The duck-rabbit has been with us since the late nineteenth century. It seems to have made its first appearance in a German humor magazine; it was reprinted in Harper’s in 1892, and cited by the American psychologist Joseph Jastrow in 1899, as an example of how the mind plays a role in perception: in order to “see” the duck (or the rabbit) we have to interpret it as a duck (or rabbit).

A generation later, the philosopher Ludwig Wittgenstein reprised the duck-rabbit in his Philosophical Investigations (1953). He argued, against Jastrow (and without citing Jastrow, so that a lot of people think Wittgenstein invented the duck-rabbit), that when you see the duck, you are simply seeing it, and not interpreting it as a duck. What happens, then, when you see the rabbit? According to Wittgenstein, it’s just the same: you see a rabbit. In neither case are you interpreting, at least, not the way you might interpret a sales graph to mean declining profits. The construction of the shape as duck (or rabbit) is implicit in the act of seeing itself.

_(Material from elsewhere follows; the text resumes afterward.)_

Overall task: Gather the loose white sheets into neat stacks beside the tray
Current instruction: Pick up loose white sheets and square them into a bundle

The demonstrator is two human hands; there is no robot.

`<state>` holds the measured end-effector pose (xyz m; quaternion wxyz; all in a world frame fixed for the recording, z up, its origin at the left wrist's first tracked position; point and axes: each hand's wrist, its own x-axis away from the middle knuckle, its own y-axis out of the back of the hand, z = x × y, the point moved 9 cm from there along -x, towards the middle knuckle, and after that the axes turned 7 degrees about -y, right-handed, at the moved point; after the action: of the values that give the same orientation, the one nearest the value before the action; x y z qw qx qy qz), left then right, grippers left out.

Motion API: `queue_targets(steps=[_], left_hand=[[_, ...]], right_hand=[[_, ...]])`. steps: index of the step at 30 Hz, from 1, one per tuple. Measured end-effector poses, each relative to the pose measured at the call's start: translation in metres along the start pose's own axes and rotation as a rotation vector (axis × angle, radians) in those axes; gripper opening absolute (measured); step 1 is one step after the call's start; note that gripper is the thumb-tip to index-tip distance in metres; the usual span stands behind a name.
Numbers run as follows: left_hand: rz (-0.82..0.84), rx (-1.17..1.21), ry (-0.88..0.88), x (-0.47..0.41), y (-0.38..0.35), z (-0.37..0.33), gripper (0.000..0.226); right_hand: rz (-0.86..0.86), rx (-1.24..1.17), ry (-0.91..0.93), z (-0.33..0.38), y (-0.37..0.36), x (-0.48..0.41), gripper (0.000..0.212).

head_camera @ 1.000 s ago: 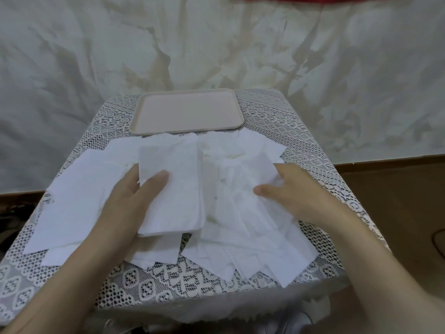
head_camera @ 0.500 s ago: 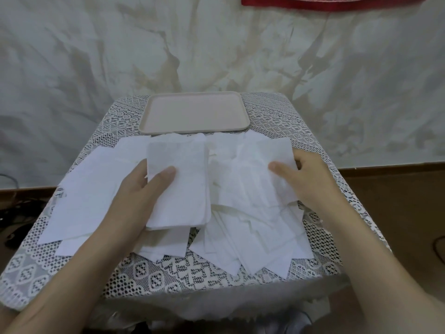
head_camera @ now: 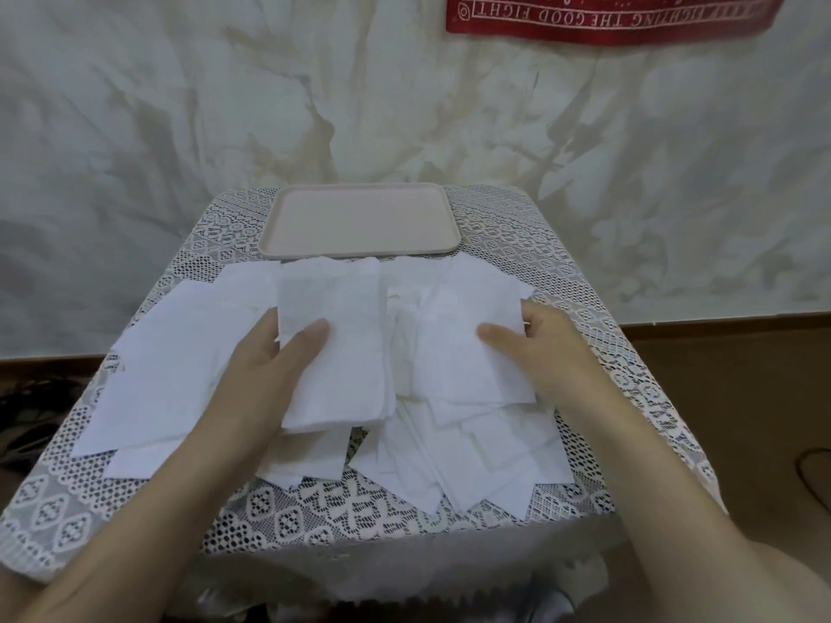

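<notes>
Loose white sheets [head_camera: 472,460] lie scattered over the lace-covered table [head_camera: 279,510], in front of an empty beige tray [head_camera: 359,224] at the far edge. My left hand [head_camera: 274,366] grips a small stack of white sheets [head_camera: 337,348] at its left edge, thumb on top. My right hand [head_camera: 539,353] holds a single white sheet [head_camera: 467,344] by its right edge, lifted a little above the pile, just right of the stack. More sheets [head_camera: 171,375] spread flat to the left.
The table stands against a pale marbled wall with a red banner [head_camera: 607,15] at the top right. Brown floor [head_camera: 742,397] shows to the right, and a dark cable [head_camera: 814,469] lies at the right edge.
My right hand has lifted a sheet out of the right pile and brought it up beside the stack. My left hand and its stack have stayed where they were.
</notes>
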<state>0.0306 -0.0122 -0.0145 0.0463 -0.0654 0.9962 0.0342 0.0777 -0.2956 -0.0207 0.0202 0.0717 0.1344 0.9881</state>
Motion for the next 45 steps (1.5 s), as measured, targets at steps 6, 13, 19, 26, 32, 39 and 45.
queue_targets(steps=[6, 13, 19, 26, 32, 39, 45], left_hand=[[-0.026, -0.017, 0.019, 0.0, -0.001, 0.009, 0.018], [-0.017, 0.033, -0.003, -0.001, -0.002, 0.004, 0.034], [-0.047, 0.11, -0.002, -0.002, 0.0, 0.008, 0.06], [-0.008, 0.137, 0.03, 0.005, -0.009, 0.005, 0.013], [0.024, 0.115, 0.006, 0.003, -0.013, 0.004, 0.013], [-0.019, 0.241, 0.069, 0.0, -0.007, 0.008, 0.053], [-0.015, 0.277, 0.128, 0.001, -0.007, 0.009, 0.019]], right_hand=[[0.008, 0.006, 0.018, 0.012, 0.0, 0.001, 0.007], [0.15, -0.373, -0.032, 0.034, -0.021, 0.019, 0.02], [0.161, -0.336, -0.009, 0.033, -0.062, 0.033, 0.016], [0.131, -0.368, 0.008, 0.034, -0.073, 0.038, 0.016], [0.089, -0.376, 0.011, 0.03, -0.081, 0.04, 0.012], [0.081, -0.295, 0.031, 0.029, -0.077, 0.036, 0.01], [0.031, -0.215, 0.084, 0.038, -0.056, 0.03, 0.009]])
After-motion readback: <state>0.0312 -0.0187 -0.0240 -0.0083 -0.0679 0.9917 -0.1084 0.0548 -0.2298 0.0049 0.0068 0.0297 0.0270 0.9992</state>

I have to admit that I have trouble seeing the rabbit. Or rather, I can see what is supposed to be the rabbit, the duck turned on its side, but what rabbit has a neck like that? At the most, I can entertain the possibility that I am being shown a sketch of some proposed duck-rabbit hybrid, an organism bioengineered to satisfy the world’s growing demand for duck meat.

Which leads me to the Merrie Melodies classic, Duck! Rabbit, Duck!, in which Daffy Duck tries to convince Elmer Fudd that it isn’t duck season, but, actually, rabbit season. To save himself, Bugs Bunny convinces Elmer otherwise:

Daffy: Well, I guess I’m the goat.
Bugs holds up a sign that reads “Goat Season Open” and Elmer points his gun at Daffy.
Daffy: What?
Elmer shoots Daffy.
Daffy: You’re a dirty dog.
Bugs: And YOU are a dirty skunk!
Daffy: I’m a dirty skunk? I’M a dirty skunk?!
Bugs holds up a sign that reads “Dirty Skunk Season” and Elmer shoots Daffy.
Daffy: Brother! Am I a pigeon!
Bugs holds up a sign that reads “Pigeon Season” and Elmer shoots Daffy.

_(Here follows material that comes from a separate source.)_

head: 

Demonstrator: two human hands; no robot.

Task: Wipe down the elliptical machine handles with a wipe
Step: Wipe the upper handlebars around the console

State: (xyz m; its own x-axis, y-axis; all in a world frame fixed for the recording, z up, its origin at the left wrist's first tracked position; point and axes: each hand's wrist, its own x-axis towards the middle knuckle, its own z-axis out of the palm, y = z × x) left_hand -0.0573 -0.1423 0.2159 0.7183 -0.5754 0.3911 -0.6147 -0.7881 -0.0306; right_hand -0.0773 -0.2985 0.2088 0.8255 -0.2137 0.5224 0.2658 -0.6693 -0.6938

And so on. Finally, Bugs tells Elmer that it’s baseball season, and Elmer runs away, shooting at a baseball as he goes.

Duck! Rabbit! Duck! was released in 1953, making it almost inconceivable that anyone on the Merrie Melodies team had read the Philosophical Investigations. And yet it’s hard not to read the cartoon as a commentary on the duck-rabbit. Elmer Fudd goes mad because he sees Daffy Duck as a goat, a dirty skunk, a pigeon—as anything but a duck. Fudd is a sucker for the sign: Daffy, meanwhile, never looks like anything but a duck. Before you go around seeing things as, the cartoon seems to be telling us, shouldn’t you think about what they look like?

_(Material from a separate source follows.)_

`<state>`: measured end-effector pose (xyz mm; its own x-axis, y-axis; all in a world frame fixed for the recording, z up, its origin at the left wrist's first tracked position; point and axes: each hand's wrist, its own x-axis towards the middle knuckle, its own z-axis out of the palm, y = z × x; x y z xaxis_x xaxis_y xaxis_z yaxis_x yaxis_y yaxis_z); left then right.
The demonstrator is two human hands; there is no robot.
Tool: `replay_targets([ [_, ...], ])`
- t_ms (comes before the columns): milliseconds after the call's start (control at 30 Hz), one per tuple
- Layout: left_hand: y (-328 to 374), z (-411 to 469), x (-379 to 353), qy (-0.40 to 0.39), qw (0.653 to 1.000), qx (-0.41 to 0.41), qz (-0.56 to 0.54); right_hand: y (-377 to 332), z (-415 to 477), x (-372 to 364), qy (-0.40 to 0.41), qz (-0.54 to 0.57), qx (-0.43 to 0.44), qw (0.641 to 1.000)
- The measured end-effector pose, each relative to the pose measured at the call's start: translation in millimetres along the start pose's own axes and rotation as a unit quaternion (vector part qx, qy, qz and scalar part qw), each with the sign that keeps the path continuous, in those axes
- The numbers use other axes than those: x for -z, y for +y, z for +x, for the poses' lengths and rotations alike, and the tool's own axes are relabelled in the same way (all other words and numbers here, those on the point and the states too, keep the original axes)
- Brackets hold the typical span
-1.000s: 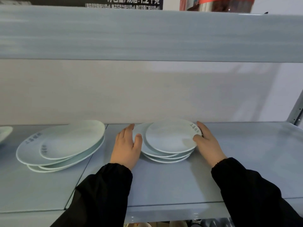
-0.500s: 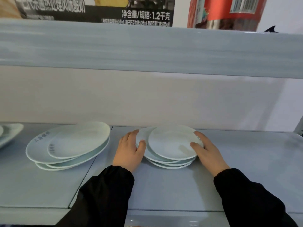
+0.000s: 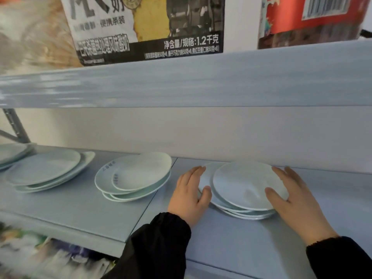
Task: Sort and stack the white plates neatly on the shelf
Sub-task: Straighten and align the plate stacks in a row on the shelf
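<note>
A small stack of white plates (image 3: 241, 182) sits on the grey-blue shelf (image 3: 231, 238), its top plates shifted out of line. My left hand (image 3: 190, 195) grips the stack's left rim, thumb on top. My right hand (image 3: 291, 200) holds the right rim, thumb resting on the top plate. To the left stands a second uneven stack of white plates (image 3: 133, 176) with grey lettering. Further left lies a third stack (image 3: 46, 170) of wider plates.
Another plate (image 3: 12, 153) shows at the far left edge beside a metal upright (image 3: 17, 127). The upper shelf board (image 3: 181, 83) hangs low over the plates and carries a printed box (image 3: 145, 27) and a red package (image 3: 310, 19). Goods lie blurred below the shelf.
The camera has swung up and left, so the plates now sit further right in view and more stacks show at the left. Both hands stay on the small stack's rims.
</note>
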<state>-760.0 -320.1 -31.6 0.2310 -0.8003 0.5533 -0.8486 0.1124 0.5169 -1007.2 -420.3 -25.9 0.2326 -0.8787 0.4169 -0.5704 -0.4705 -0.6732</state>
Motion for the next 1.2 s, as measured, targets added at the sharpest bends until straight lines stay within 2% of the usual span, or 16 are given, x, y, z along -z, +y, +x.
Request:
replay_targets([
  [133, -0.5, -7.2, 16.4, 0.001, 1.000, -0.027, -0.010, -1.4, -3.0, -2.1, 0.002, -0.015, 0.012, 1.000],
  [267, -13.2, -2.6, 50.9, 0.011, 0.997, -0.069, -0.028, -20.6, -4.8, -4.8, 0.038, -0.010, 0.019, 0.999],
  [433, -49.9, 2.1, 116.5, 0.040, 0.992, -0.075, -0.088, -91.9, -18.0, -45.7, 0.082, 0.028, 0.059, 0.994],
  [633, -137.8, 2.8, 188.5, 0.060, 0.988, -0.030, -0.138, -182.0, -34.4, -126.1, 0.048, 0.034, 0.116, 0.991],
  [800, -209.1, 10.3, 224.8, 0.077, 0.973, 0.051, -0.212, -220.7, -46.7, -178.8, 0.025, 0.090, 0.073, 0.993],
  [1000, -272.7, 16.7, 216.0, 0.057, 0.938, 0.171, -0.296, -237.5, -29.3, -224.4, 0.043, 0.227, -0.043, 0.972],
  [1100, -290.8, 12.9, 203.5, 0.044, 0.930, 0.208, -0.300, -232.1, -26.8, -230.7, 0.061, 0.225, -0.062, 0.971],
  [1200, -299.1, 15.0, 200.3, 0.002, 0.949, 0.181, -0.260, -226.7, -22.0, -231.6, 0.038, 0.187, -0.072, 0.979],
])
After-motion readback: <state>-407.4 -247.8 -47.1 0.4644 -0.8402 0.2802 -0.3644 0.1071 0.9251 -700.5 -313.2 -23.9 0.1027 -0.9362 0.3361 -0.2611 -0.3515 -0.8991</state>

It may be, though, that I’m overly sensitive to these duck-rabbit questions. Wittgenstein—not, himself, the most stress-free person on the planet—might, if he could read these notes, wrinkle his nose and tell me to loosen up. The drawing of a rabbit is meant to suggest a rabbit, just as the drawing of a duck is meant to suggest a duck. The length of the neck is immaterial, and anyway, it could be drawn differently. To which I would have to reply, Ludwig Wittgenstein, you may have had an unusual upbringing among the Viennese aristocracy, but you never knew what it was like to have two mothers, or rather, two sisters, either of whom could be, at any time, your mother, or your aunt! Else you would have known how important it was to figure out what that shape was, really.

I hesitate to add that my father’s last name, Ente, means, in German, duck. It does, though. I deduce nothing from this fact, except that the duck-rabbit now has to carry an almost impossible weight of meaning: not only is it the sign of how Yesim was for me at once a stranger and an old friend—a confusion that would have more or less disastrous results later on—but it’s also the sign of my mother-aunts, the Celestes, and the sign of Richard Ente, my father and not-father. I should have called my project Luminous Duck-Rabbits, probably.

Soon, like Elmer Fudd, I will be shooting at baseballs.